Frontiers in Medicine
|June 24, 2025
Summary
Artificial intelligence accurately predicts estrogen receptor (ER) status in breast cancer from routine H&E slides. This AI model can improve pathology lab efficiency and reduce costs for molecular analyses.
Area of Science:
- Computational pathology
- Digital pathology
- Artificial intelligence in oncology
Background:
- Estrogen receptor (ER) assessment is crucial for breast cancer patient stratification.
- Pathology labs face increasing workloads and high costs for molecular analyses.
- Hematoxylin and eosin (HE)-stained slides offer a potential alternative for predictive modeling.
Purpose of the Study:
- To develop an AI model for predicting ER status from HE-stained tissue microarrays (TMAs).

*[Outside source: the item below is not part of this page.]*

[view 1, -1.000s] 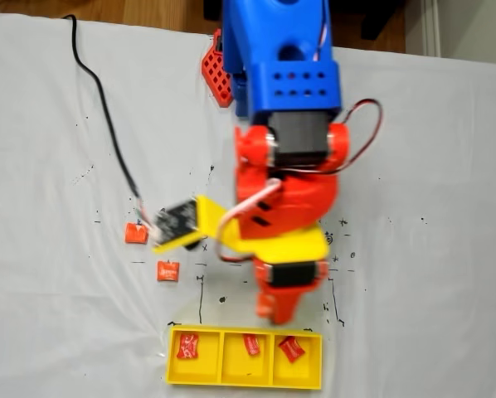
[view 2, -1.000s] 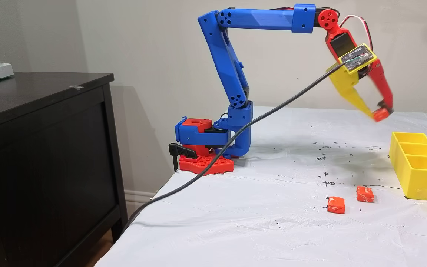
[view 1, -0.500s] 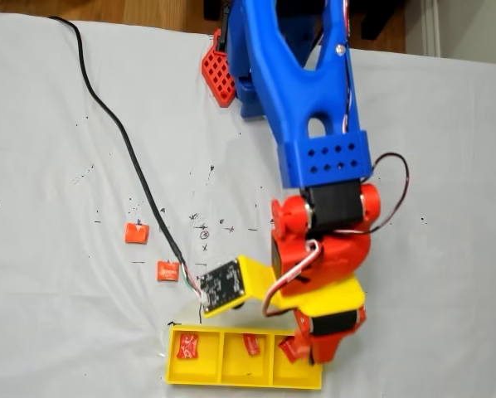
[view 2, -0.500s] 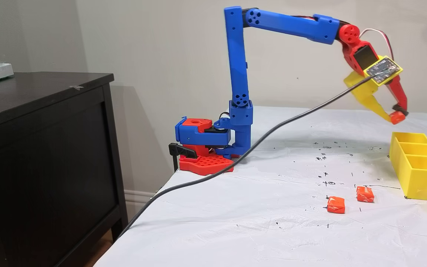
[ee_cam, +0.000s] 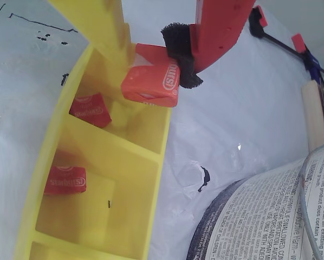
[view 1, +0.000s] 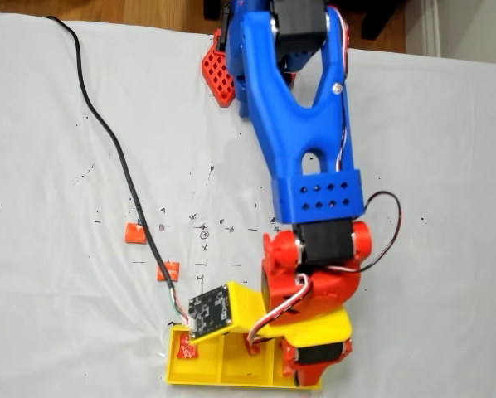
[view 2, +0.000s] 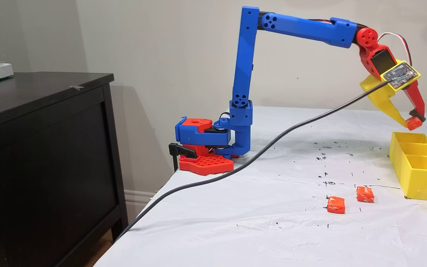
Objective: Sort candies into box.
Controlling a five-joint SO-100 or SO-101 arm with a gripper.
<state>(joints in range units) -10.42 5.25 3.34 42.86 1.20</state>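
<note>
My gripper (ee_cam: 152,60) is shut on an orange-red candy (ee_cam: 151,84), pinched between the yellow finger and the red finger's black pad. In the side fixed view the gripper (view 2: 413,121) holds it just above the far compartment of the yellow box (view 2: 419,174). In the wrist view the box (ee_cam: 154,179) has one candy (ee_cam: 90,110) in the compartment under the held one and another candy (ee_cam: 65,179) in the compartment beside it. Two loose candies (view 2: 336,204) (view 2: 364,194) lie on the table short of the box. From above, my arm covers most of the box (view 1: 223,383).
A black cable (view 2: 272,141) runs from the gripper's circuit board across the table and off its front left edge. An open book (ee_cam: 270,216) lies just past the box in the wrist view. The arm's base (view 2: 202,148) is clamped at the table's left edge, beside a dark cabinet (view 2: 43,148).
The arm has stretched outward and lowered, carrying the held candy from short of the box to just above its end compartment. The loose candies have not moved.
</note>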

- To demonstrate the feasibility of predicting complex molecular analyses using digital pathology.
- To enhance efficiency and potentially reduce costs in pathology laboratories.
Main Methods:
- Utilized a clustering-constrained attention multiple-instance learning (CLAM) framework.
- Trained and tested models on TMAs from over 2,000 Norwegian breast cancer patients.
- Evaluated different patch sizes and CLAM configurations with extensive hyperparameter tuning.
Main Results:
- Achieved high performance metrics on internal and external test sets (e.g., AUC up to 0.95).
- Demonstrated superior classification performance with larger patch sizes.
- Validated the model's predictive capability on unseen data.
Conclusions:
- AI-based prediction of ER status from HE slides is feasible and accurate.
- This approach can serve as a proof-of-concept for predicting other molecular markers.
- Potential to streamline pathology workflows and reduce diagnostic costs.